Hi everyone, welcome to Motorboat Club. Let’s get started on some sailing basics.
*Man in back row throws brochure on ground and storms out*
Me: Can you bring back Prince?
Genie: I can’t bring people back.
Me: Okay how about make it so my back never hurts again?
Genie: Who was that dead guy again?
Haiku is a cross
between poetry and math.
Satan’s handiwork.
Age 15: kids are stupid
Age 25: kids are stupid
Age 35: I love my kids but kids are stupid
The problem with rich people is you’re not one of them.
Statistics Magic: We interviewed 2000 people that have
played Russian Roulette 🔫 before. All 100% of them survived the game.

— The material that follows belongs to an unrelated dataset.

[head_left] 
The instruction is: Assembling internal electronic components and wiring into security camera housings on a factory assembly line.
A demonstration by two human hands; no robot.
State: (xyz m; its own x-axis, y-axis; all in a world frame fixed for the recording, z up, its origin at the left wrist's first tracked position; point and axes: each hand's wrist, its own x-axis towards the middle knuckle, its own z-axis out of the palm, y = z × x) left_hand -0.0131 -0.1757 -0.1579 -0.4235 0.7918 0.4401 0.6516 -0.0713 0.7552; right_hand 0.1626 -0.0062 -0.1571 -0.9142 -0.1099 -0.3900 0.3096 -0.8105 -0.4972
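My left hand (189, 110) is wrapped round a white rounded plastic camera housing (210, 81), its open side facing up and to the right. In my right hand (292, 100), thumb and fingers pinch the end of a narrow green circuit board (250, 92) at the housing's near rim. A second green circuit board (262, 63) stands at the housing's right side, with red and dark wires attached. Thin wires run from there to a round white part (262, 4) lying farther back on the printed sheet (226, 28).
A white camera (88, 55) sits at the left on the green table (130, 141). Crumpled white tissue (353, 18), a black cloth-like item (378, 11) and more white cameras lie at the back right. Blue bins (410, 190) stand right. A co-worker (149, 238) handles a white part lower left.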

💯Conclusion: Russian Roulette is completely safe to play!
🎯 🥳#stats
Seriously, if I were a manager at Burger King, my answer to every complaint would be, “You’re at Burger King.”
BREAKING
Scientists warn that Earth could run out of conspiracy theories by 2025 if they keep coming true at the current rate
Everybody: *Was Kung Fu fighting*
Everybody: *Hurts*
Happy return of “yes of course it’s bedtime see how dark it is outside” to all parents who celebrate
Body by cheese-puffs.
If you don’t know what stage your relationship is in, I’d recommend not sitting in the front row of a comedy show
Telling people to ban same sex marriage cuz of your religion is like telling the supermarket to stop selling junk food cuz you’re on a diet.
[2 T-Rex’s getting drunk]
“I’m wasted.”
“Me too. You know how bad?”
“Don’t say it again.”
“I can’t feel my face.”
“Goddammit, Kevin.”
ME: I’m just gonna take a quick nap.
KIDS: Check out the new cirque du soleil show we invented.
*living room is on fire*
Big scare this afternoon. Was asked to identify a body at the Coroner’s Office after an accident involving the rotors of a helicopter. As you can imagine, I was so relieved it wasn’t Bob from ground crew. Bob had a head
{job interview}
Dog Boss: what would you say your biggest weakness is?
Me: I don’t know, I guess I can get really petty
Dog Boss: *excited tail wagging*
Vin Diesel eats only two meals per day:
1) Breakfast
2) Breakfurious
Your lips say no, but your eyes say- oh shit she’s calling the cops!